TROPICAL STORM GASTON
At 5 AM, the center of Tropical Storm Gaston was located near latitude 40.7 North, longitude 34.5 West. Gaston is moving toward the east-northeast near 17 mph. A turn to the east is expected by tonight, and a slower southeastern or southward motion is forecast by early Saturday. On the forecast track, the center of Gaston will move near or over portions of the Azores on Friday. Maximum sustained winds are near 65 mph with higher gusts. Gradual weakening is expected over the next few days. Tropical-storm-force winds extend outward up to 60 miles from the center. The estimated minimum central pressure is 999 mb. Gaston poses NO THREAT to the Carolinas.
We turn our attention to the Caribbean this morning where a chance of development remains high over the next five days. Showers and thunderstorms continue in association with a tropical wave located over the far southeastern Caribbean Sea. Although upper-level winds are currently inhibiting development, the upper-level wind pattern ahead of the system is forecast to become a little more favorable in a couple of days, and a tropical depression is likely to form at that time. The disturbance is forecast to move west-northwestward across the eastern Caribbean Sea during the next day or two, and be over the central Caribbean Sea this weekend. Regardless of development, locally heavy rainfall and gusty winds are likely to affect the Windward Islands this morning.
These impacts are likely to spread to northern Venezuela, northeastern Colombia, and the ABC island chain during the next couple of days.
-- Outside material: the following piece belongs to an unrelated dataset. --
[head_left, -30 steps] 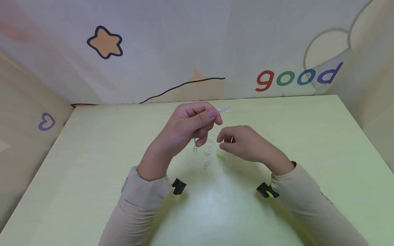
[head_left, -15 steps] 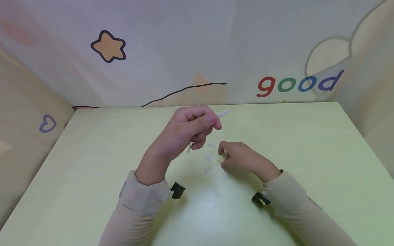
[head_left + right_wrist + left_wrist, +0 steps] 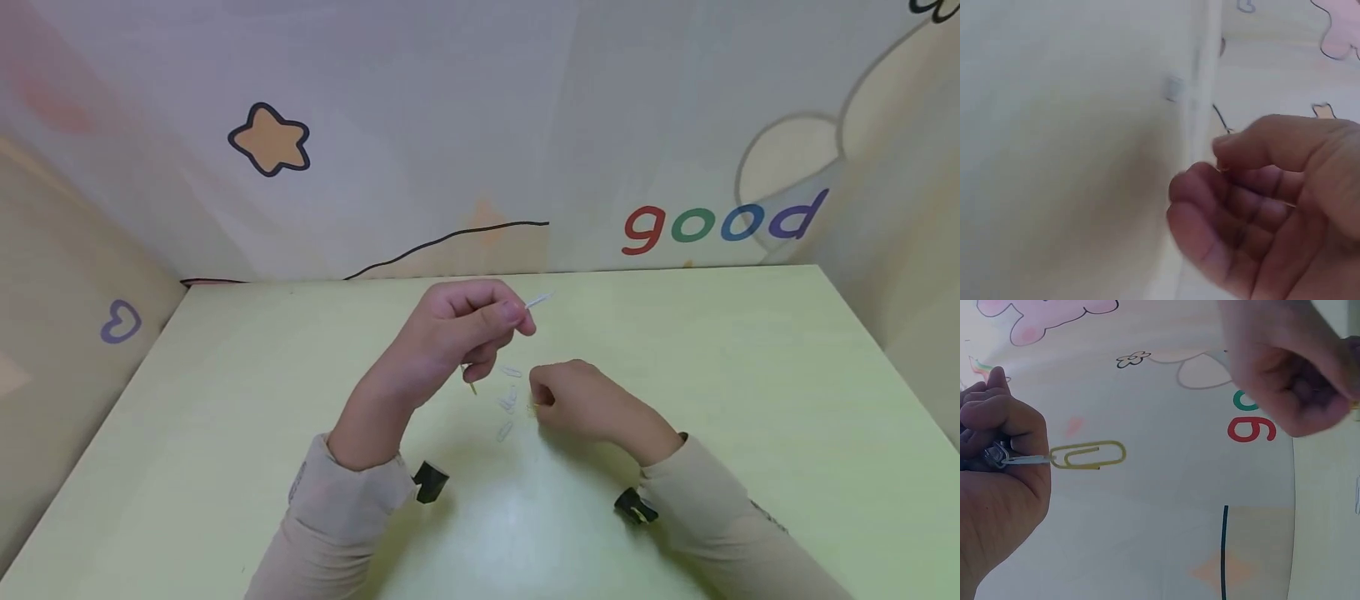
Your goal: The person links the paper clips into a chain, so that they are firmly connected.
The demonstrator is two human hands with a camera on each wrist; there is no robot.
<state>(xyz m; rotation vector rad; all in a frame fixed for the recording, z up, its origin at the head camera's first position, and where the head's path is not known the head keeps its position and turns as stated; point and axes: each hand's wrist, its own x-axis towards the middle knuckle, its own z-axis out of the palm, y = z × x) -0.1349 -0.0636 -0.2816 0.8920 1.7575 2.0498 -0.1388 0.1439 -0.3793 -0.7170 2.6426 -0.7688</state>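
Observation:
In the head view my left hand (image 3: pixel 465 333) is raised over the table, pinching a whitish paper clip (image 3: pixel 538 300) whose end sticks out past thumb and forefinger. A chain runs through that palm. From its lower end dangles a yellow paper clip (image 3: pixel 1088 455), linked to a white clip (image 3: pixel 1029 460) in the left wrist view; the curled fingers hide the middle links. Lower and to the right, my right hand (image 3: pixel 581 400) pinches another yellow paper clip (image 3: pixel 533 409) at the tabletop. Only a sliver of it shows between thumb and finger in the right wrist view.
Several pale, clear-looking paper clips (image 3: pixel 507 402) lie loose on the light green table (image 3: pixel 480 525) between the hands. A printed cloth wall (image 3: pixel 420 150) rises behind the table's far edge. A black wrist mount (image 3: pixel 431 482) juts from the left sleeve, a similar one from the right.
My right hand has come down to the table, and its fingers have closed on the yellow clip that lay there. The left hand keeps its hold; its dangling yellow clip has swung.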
The chance of development is at 70% over the next two days and 90% over the next five days. This is a system that poses a LOW THREAT to the Carolinas at this point. It’s simply too far out right now to know where this system will go. We will be able to have a better understanding with this system by next week.
OTHER CHANCES OF DEVELOPMENT
Eastern Tropical Atlantic
Showers and thunderstorms located near the west coast of Africa are associated with a tropical wave that is expected to move over the warm waters of the far eastern Atlantic later today. Thereafter, environmental conditions are forecast to be conducive for some development, and a tropical depression could form by this weekend while the system moves slowly northward, between west Africa and the Cabo Verde Islands. The chance of development is at 60% over the next two and five days.
East Central Tropical Atlantic
A broad area of low pressure located several hundred miles west-southwest of the Cabo Verde Islands continues to produce disorganized showers and thunderstorms. Despite marginal environmental conditions, some slow development of this system is possible over the next several days while it moves slowly northwestward or northward over the tropical Atlantic. The chance of development is at 20% over the next two days and 30% over the next five days.
These two chances of development DO NOT pose any threat to the Carolinas.